======== Collected data ========

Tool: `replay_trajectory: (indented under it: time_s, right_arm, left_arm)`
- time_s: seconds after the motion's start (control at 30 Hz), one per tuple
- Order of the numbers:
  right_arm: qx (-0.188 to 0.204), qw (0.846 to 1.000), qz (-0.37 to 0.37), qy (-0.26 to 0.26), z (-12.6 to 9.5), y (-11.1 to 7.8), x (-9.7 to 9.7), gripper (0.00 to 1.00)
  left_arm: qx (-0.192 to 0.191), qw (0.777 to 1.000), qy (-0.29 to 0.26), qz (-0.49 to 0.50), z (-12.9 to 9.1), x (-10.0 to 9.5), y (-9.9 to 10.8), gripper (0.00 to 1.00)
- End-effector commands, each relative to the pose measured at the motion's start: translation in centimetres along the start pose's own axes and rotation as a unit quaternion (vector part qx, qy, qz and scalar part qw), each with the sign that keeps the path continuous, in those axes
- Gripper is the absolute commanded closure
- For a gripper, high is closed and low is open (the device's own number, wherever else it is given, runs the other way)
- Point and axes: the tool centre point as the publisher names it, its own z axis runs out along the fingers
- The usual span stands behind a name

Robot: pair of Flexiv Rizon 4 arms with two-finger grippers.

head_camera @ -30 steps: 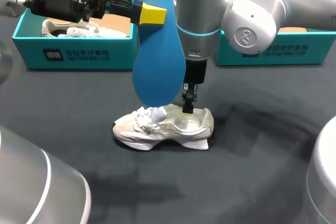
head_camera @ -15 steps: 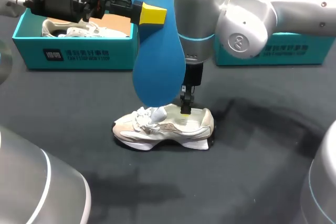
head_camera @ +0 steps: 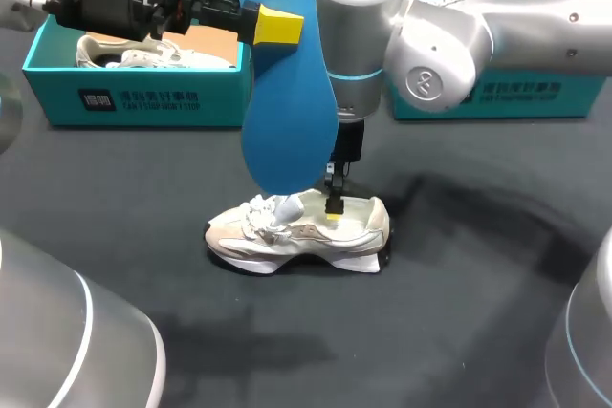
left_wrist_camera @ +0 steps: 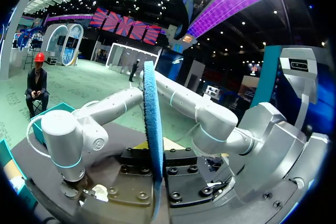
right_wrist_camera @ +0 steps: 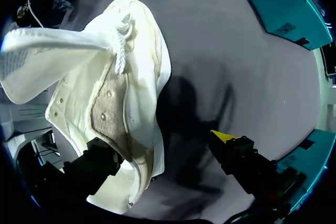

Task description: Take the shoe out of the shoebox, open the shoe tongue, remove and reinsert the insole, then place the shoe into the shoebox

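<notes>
- Head view: white lace-up sneaker [head_camera: 301,234] stands on dark tabletop [head_camera: 459,312].
- Left pincer [head_camera: 268,24] clamps long blue foam insole [head_camera: 284,112], hanging upright just above the sneaker's laces.
- Right pincer [head_camera: 334,205], fingers wide apart, sits at the sneaker's heel opening.

the table [head_camera: 478,312] is covered all over in a dark, matt charcoal sheet that lies smooth and flat, with only faint paler streaks and smudges across it. the light on it is diffuse: a soft shadow [head_camera: 459,212] with blurred edges spreads over the sheet to the right of the middle, and a weaker one lies nearer the front. seen close in the right wrist view, the same sheet looks mid grey and even, with a darker patch of shadow on it.
</notes>
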Motion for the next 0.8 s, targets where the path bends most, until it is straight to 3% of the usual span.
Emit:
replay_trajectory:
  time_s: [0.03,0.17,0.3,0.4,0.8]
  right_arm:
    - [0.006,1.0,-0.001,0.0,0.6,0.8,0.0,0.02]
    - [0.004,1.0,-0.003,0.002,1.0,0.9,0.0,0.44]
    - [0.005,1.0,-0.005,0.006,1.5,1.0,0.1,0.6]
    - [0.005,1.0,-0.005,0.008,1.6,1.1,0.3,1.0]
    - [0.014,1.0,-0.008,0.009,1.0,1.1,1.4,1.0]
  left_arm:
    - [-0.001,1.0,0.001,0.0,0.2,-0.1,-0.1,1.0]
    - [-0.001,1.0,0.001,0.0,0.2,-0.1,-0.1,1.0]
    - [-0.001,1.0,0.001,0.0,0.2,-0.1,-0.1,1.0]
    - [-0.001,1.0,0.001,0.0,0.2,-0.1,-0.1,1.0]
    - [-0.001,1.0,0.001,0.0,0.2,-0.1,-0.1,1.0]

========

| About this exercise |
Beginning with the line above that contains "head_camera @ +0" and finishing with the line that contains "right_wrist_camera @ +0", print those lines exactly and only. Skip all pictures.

| Answer to the exercise |
head_camera @ +0 steps: 
left_wrist_camera @ +0 steps: 
right_wrist_camera @ +0 steps: 

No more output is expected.